I want to pack my mules and go. I want to put Naomi on Samson’s back and leave, to get as far away from Pocatello and his band as I can, but when the morning comes, the eastern sky changing from black to smudges of gray and gold, I gather the blankets, the waterskin, and the food that Naomi wouldn’t eat, and we walk back to the city of strangers, to the boy she won’t leave. I have no plan. No course of action. But we return.

She is so quiet. She walks by herself, her arms wrapped around her stomach, her eyes forward, but when we reach the creek, she scans the clustered camps until she finds what she is seeking. Her shoulders relax a little, like she feared Pocatello and his people had fled in the night. When we reach Washakie’s camp, the women are already stirring. Hanabi and Lost Woman sit in front of Washakie’s lodge. Hanabi is braiding her hair. Lost Woman is stoking the fire. They see us coming and do not pause, but their eyes search our faces. My tent still squats like a small white flag among the skin-covered wickiups. My mules—two, four, six of them—still mill close by, grazing among the sea of ponies.

“Brother, Naomi . . . come. Sit,” Hanabi urges, pushing her braid over her shoulder as she rises, hands beckoning. “We will cook for you.”

Lost Woman takes the blankets from my arms, and I reach for Naomi. She flinches when my hand circles her arm, and I release her immediately.

“They want us to sit with them,” I say.

“Not now,” Naomi whispers. “Is that yours?” She points toward my tent. When I nod, she hurries toward it and crawls inside.

“Come, brother,” Hanabi says softly, her hand light on my shoulder, and I comply, sinking down beside the fire. My limbs ache with fatigue. I did not sleep. I held Naomi all night, yet she flinches when I take her arm.

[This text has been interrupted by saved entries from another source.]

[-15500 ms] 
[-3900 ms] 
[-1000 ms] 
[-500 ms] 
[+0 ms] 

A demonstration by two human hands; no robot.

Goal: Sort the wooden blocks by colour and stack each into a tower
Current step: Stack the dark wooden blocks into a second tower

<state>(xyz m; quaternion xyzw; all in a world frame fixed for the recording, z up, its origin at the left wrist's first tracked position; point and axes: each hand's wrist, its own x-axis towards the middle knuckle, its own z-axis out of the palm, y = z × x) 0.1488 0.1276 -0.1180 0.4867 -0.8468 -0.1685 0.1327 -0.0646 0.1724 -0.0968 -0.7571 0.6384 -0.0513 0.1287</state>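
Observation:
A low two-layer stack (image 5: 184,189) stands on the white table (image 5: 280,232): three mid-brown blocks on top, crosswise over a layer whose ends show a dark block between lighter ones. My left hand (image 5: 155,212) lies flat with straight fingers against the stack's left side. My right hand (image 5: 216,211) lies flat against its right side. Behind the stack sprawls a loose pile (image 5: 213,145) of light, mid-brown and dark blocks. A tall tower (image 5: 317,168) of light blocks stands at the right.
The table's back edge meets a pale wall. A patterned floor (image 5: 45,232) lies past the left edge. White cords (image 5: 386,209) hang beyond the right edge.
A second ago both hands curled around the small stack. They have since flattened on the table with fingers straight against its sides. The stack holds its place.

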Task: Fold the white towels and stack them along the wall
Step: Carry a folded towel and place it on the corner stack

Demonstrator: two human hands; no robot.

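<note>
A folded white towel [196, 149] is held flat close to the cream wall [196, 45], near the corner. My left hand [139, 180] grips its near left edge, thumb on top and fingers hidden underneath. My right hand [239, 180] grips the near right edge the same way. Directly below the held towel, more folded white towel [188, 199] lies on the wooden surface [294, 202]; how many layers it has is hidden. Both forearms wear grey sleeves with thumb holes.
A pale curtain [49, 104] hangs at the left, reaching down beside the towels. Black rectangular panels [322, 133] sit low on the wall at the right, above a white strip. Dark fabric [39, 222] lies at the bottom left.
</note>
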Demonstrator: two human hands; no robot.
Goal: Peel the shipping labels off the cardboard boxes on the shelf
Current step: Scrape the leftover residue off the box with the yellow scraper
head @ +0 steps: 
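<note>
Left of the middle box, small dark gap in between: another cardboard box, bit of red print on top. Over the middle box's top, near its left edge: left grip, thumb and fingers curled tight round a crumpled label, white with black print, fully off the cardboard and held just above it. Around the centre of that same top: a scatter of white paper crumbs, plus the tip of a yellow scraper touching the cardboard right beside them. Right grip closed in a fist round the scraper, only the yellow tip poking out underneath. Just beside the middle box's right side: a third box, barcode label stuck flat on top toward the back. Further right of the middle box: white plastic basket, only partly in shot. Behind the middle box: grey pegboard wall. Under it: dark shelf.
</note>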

“I thought you would be gone before I woke,” Hanabi says. “I am glad you are not.”

“She can’t leave him,” I confess, hoarse. Raw. Hopeless. “And I can’t make her go. If I do . . .”

“She will be lost forever,” Lost Woman says.

“She will be lost forever,” I whisper.

“Then you will stay,” Hanabi says. “You will stay with us.”

“But . . . I have nothing,” I say. It is a million times more complex than that, but she has taken me by surprise.

Hanabi frowns. “What is nothing? You have mules. You have your woman. We will build a wickiup. You will hunt. You have all things.”

“You will stay,” Lost Woman agrees, nodding.





19





THE RACE


JOHN


I sleep beside Naomi for a few hours in my tent, but I am restless and troubled, and I rise without waking her. She is huddled on her side, her arms tucked and her head bowed like a bird in a storm. I wash myself in the creek and tend to my animals, who have little need of me now. They greet me and let me rub their necks and scratch their noses but resume their grazing as soon as I stop. I slide a rope over the dun’s neck, a pang in my chest, but he comes along without resistance, clopping along behind me. He thinks we are going to run. But I can’t run, not away, not now, and despite what Hanabi said, there are things we need.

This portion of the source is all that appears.